The cost of our pool was approximately 90,000 dhs. The all-inclusive monthly maintenance cost is 150 dhs (since we also pay additional for the same company to maintain the garden too)

We have a pool in the backyard for the last 3 houses, and it is great for living in a hot country like UAE. I highly recommend it, if you could manage.

Let me know if you need more info...


----------



## Dozza (Feb 17, 2009)

Thanks - Can you PM me with the company used for the installation & also where you got the free standing pool from.




ccr said:


> I have done both...
> 
> In the past, we had free standing pool in Abu Dhabi.
> 
> ...


----------



## mgb (Sep 6, 2008)

Dozza said:


> Thanks - Can you PM me with the company used for the installation & also where you got the free standing pool from.


We got our 4.5m diameter above ground pool from Carrefour - they installed it too. my hubby has rigged up shadecloth above it and even in Al Ain, the max summer temp is 34C (water coming out of tap is 39C). Tend not to use it mid-oct to beg-april, just too cold for us now we are acclimatised to the UAE!


----------



## Kawasutra (May 2, 2011)

To have an own pool here is not easy. In the summer the water is too hot and in the winter it is too cold if you dont have an chiller/heater. You need also a lot of chemicals to keep the water balanced.

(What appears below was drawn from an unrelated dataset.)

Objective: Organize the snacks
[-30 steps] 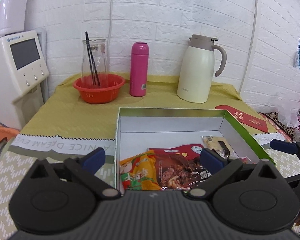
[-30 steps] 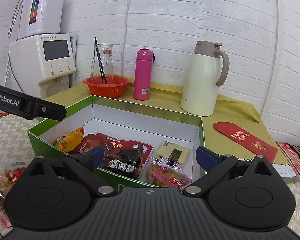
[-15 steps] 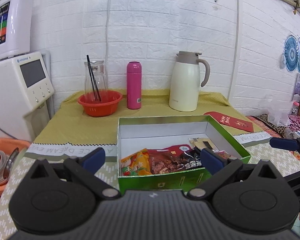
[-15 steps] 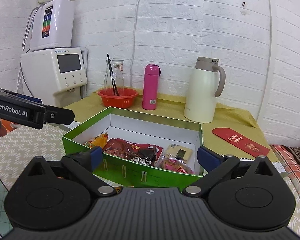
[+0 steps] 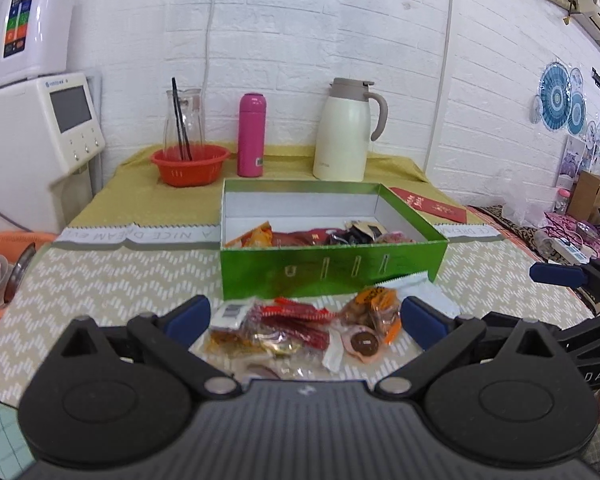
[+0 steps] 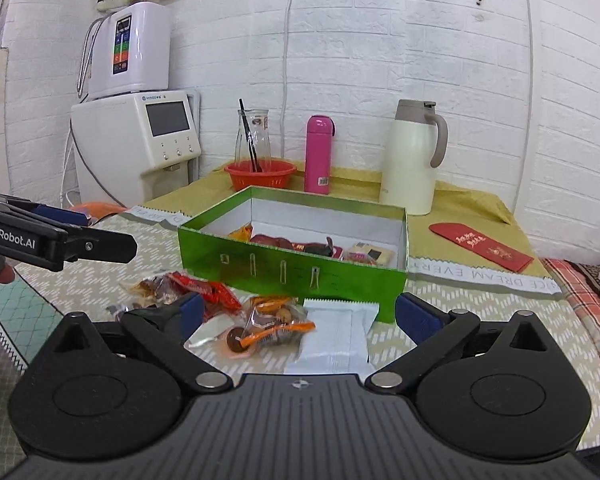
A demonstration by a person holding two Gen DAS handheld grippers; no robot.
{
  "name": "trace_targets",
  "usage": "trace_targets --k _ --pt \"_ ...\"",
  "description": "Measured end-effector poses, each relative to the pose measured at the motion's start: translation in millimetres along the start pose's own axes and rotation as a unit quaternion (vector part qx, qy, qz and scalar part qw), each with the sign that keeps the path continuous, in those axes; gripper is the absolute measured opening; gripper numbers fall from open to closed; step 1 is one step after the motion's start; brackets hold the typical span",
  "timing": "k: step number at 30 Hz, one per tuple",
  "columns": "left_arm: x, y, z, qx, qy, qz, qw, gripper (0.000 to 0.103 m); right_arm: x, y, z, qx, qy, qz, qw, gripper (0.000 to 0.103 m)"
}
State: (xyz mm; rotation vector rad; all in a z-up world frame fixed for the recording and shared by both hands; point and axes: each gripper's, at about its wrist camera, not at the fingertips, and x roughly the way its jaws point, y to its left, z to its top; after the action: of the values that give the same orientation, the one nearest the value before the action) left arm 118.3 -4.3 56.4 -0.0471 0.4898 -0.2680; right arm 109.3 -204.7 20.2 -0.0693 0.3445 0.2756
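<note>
Both tools hang spread wide and grasp nothing: the left gripper (image 5: 304, 316) fills the bottom of its own view with blue fingertips (image 5: 188, 314) well apart, and the right gripper (image 6: 298, 312) sits likewise at the bottom of its view, also released. Between the left one's tips, low in the centre of the frame, lies a heap of loose snack packets (image 5: 296, 332) on the patterned tablecloth (image 5: 100, 280): red wrappers, clear ones, an orange-trimmed pack (image 5: 374, 312). A white sachet (image 6: 334, 336) lies just beside them, touching the front wall of the green box (image 5: 332, 268), which stands mid-frame with its lid off. Inside the box, along its near wall, rest several packets (image 5: 320, 236), red, orange and dark. Behind it, in the upper half of the frame, stand a red basket (image 5: 190, 162) with a glass carafe (image 5: 182, 120) in it, a pink bottle (image 5: 252, 134) and a cream thermos jug (image 5: 346, 130). A red envelope (image 5: 428, 204) lies to the right of the box. At the left edge is a white water dispenser (image 5: 32, 128)
</note>
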Motion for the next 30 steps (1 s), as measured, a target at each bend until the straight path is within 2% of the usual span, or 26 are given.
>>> trace_targets --k 2,4,7,14,19,22,25,30 --pt "0 3 -14 -0.013 0.011 -0.007 0.9998 0.101 -1 0 -12 -0.004 0.008 0.006 1.0 0.103" --pt "-1 4 -27 -0.019 0.02 -0.006 0.9996 0.101 -2 1 -23 -0.011 -0.003 0.009 1.0 0.103" --pt "-4 6 -42 -0.017 0.025 0.004 0.9995 0.101 7 4 -30 -0.029 0.024 0.01 0.999 0.103" --pt "-9 26 -66 -0.076 0.036 0.005 0.9964 0.101 49 2 -36 -0.031 0.074 -0.038 0.996 0.103" --pt "-13 32 -71 -0.086 0.039 -0.004 0.9955 0.101 87 -4 -34 -0.027 0.089 -0.072 0.993 0.103" --pt "-15 34 -69 -0.088 0.037 -0.01 0.9954 0.101 100 -15 -34 -0.013 0.102 -0.068 0.992 0.103" --pt "-14 31 -70 -0.074 0.042 -0.031 0.9959 0.101 89 -23 -36 0.014 0.109 -0.055 0.992 0.1" --pt "-3 16 -69 -0.066 0.061 -0.075 0.9932 0.101 37 -16 -55 -0.019 0.114 -0.008 0.993 0.099"
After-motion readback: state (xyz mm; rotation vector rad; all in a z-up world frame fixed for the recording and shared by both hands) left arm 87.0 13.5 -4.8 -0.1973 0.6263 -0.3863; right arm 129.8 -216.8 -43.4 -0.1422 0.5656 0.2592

Due to sandstorms and the windy conditions, the pool needs cleaning every day and you need to have the proper tools otherwise it is a pain in the ass. Also a lot of water is evaporating in the summer and you have to refill a lot.
Consider all this before you start...!


----------



## ccr (Jun 20, 2010)

Kawasutra said:


> To have an own pool here is not easy. In the summer the water is too hot and in the winter it is too cold if you dont have an chiller/heater. You need also a lot of chemicals to keep the water balanced. Due to sandstorms and the windy conditions, the pool needs cleaning every day and you need to have the proper tools otherwise it is a pain in the ass. Also a lot of water is evaporating in the summer and you have to refill a lot.
> Consider all this before you start...!


Yes, if you want to look at from the pessimistic POV... 

For us, it is one of the best things we did. Weekend relax by the pool, midnight swims, BBQ parties... Just pay (peanuts) to have it serviced and not lift a finger. Water test kits available if you want to check the water yourself.


----------